**Data below**

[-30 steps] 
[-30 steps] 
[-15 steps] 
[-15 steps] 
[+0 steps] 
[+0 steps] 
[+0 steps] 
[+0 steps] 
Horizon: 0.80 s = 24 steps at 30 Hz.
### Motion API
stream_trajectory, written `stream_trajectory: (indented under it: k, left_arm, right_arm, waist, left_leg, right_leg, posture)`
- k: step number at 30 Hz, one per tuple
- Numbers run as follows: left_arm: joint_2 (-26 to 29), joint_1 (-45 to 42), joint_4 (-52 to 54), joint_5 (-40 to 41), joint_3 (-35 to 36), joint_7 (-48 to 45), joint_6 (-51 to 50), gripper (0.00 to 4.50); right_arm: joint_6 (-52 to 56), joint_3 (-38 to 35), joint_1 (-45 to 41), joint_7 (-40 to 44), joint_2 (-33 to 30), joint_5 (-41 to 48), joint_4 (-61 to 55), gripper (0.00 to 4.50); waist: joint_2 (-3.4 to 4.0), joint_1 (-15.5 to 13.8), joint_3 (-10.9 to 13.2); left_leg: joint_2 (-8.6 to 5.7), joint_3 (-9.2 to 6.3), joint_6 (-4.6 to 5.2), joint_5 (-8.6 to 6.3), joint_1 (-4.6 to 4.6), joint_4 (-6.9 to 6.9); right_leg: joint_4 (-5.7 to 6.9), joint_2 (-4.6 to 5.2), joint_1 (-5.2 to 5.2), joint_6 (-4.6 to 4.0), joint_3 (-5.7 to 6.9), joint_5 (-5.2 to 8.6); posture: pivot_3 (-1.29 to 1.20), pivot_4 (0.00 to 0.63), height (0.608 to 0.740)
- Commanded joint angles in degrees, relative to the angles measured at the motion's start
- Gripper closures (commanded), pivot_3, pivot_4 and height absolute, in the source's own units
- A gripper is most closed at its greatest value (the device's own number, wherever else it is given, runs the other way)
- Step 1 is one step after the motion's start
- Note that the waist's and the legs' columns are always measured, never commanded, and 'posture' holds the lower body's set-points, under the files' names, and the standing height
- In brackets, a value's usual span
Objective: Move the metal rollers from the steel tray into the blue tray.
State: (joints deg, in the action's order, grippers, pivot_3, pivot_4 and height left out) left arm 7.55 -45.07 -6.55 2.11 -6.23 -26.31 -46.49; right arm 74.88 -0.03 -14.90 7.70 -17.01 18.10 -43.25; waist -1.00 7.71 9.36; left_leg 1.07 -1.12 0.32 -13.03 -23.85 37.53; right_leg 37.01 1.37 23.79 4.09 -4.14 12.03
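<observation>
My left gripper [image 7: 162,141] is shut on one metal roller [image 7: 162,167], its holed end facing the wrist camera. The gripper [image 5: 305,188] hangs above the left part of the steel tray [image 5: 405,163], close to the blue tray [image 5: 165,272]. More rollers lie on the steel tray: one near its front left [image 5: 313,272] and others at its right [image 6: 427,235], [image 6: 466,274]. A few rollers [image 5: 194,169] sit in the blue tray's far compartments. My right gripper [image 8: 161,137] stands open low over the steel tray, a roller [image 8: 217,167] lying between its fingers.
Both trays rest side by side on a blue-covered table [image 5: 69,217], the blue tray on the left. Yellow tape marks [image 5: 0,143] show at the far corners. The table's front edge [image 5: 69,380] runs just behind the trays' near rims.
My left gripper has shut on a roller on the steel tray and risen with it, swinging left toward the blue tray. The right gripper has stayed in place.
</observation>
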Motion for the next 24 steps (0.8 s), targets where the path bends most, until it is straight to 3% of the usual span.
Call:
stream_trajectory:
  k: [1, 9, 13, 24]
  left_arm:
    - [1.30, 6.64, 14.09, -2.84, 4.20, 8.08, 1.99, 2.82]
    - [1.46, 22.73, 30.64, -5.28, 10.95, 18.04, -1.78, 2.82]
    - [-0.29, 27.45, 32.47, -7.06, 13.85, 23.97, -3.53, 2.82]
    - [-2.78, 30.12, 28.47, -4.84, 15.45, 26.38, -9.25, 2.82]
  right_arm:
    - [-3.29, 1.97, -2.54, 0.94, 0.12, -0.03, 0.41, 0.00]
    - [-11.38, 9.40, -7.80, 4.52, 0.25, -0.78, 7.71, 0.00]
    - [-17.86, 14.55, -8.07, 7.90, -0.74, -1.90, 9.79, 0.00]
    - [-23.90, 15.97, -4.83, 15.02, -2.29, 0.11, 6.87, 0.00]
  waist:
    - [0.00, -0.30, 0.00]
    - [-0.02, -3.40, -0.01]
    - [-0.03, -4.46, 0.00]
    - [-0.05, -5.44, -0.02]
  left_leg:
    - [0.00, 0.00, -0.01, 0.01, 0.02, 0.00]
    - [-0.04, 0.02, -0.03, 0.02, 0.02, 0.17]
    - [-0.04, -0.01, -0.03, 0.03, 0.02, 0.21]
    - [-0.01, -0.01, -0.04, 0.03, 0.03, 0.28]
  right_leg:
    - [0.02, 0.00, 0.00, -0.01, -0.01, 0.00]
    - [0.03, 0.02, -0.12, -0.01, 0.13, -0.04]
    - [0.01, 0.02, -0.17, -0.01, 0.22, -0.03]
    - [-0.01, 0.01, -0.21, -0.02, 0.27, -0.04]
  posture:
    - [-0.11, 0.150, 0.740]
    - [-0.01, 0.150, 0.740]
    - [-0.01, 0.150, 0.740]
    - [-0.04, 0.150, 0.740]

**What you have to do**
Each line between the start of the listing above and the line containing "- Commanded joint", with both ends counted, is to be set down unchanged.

**Answer for this exercise**
[-30 steps] 
[-30 steps] 
[-15 steps] 
[-15 steps] 
[+0 steps] 
[+0 steps] 
[+0 steps] 
[+0 steps] 
Horizon: 0.80 s = 24 steps at 30 Hz.
### Motion API
stream_trajectory, written `stream_trajectory: (indented under it: k, left_arm, right_arm, waist, left_leg, right_leg, posture)`
- k: step number at 30 Hz, one per tuple
- Numbers run as follows: left_arm: joint_2 (-26 to 29), joint_1 (-45 to 42), joint_4 (-52 to 54), joint_5 (-40 to 41), joint_3 (-35 to 36), joint_7 (-48 to 45), joint_6 (-51 to 50), gripper (0.00 to 4.50); right_arm: joint_6 (-52 to 56), joint_3 (-38 to 35), joint_1 (-45 to 41), joint_7 (-40 to 44), joint_2 (-33 to 30), joint_5 (-41 to 48), joint_4 (-61 to 55), gripper (0.00 to 4.50); waist: joint_2 (-3.4 to 4.0), joint_1 (-15.5 to 13.8), joint_3 (-10.9 to 13.2); left_leg: joint_2 (-8.6 to 5.7), joint_3 (-9.2 to 6.3), joint_6 (-4.6 to 5.2), joint_5 (-8.6 to 6.3), joint_1 (-4.6 to 4.6), joint_4 (-6.9 to 6.9); right_leg: joint_4 (-5.7 to 6.9), joint_2 (-4.6 to 5.2), joint_1 (-5.2 to 5.2), joint_6 (-4.6 to 4.0), joint_3 (-5.7 to 6.9), joint_5 (-5.2 to 8.6); posture: pivot_3 (-1.29 to 1.20), pivot_4 (0.00 to 0.63), height (0.608 to 0.740)
- Commanded joint angles in degrees, relative to the angles measured at the motion's start

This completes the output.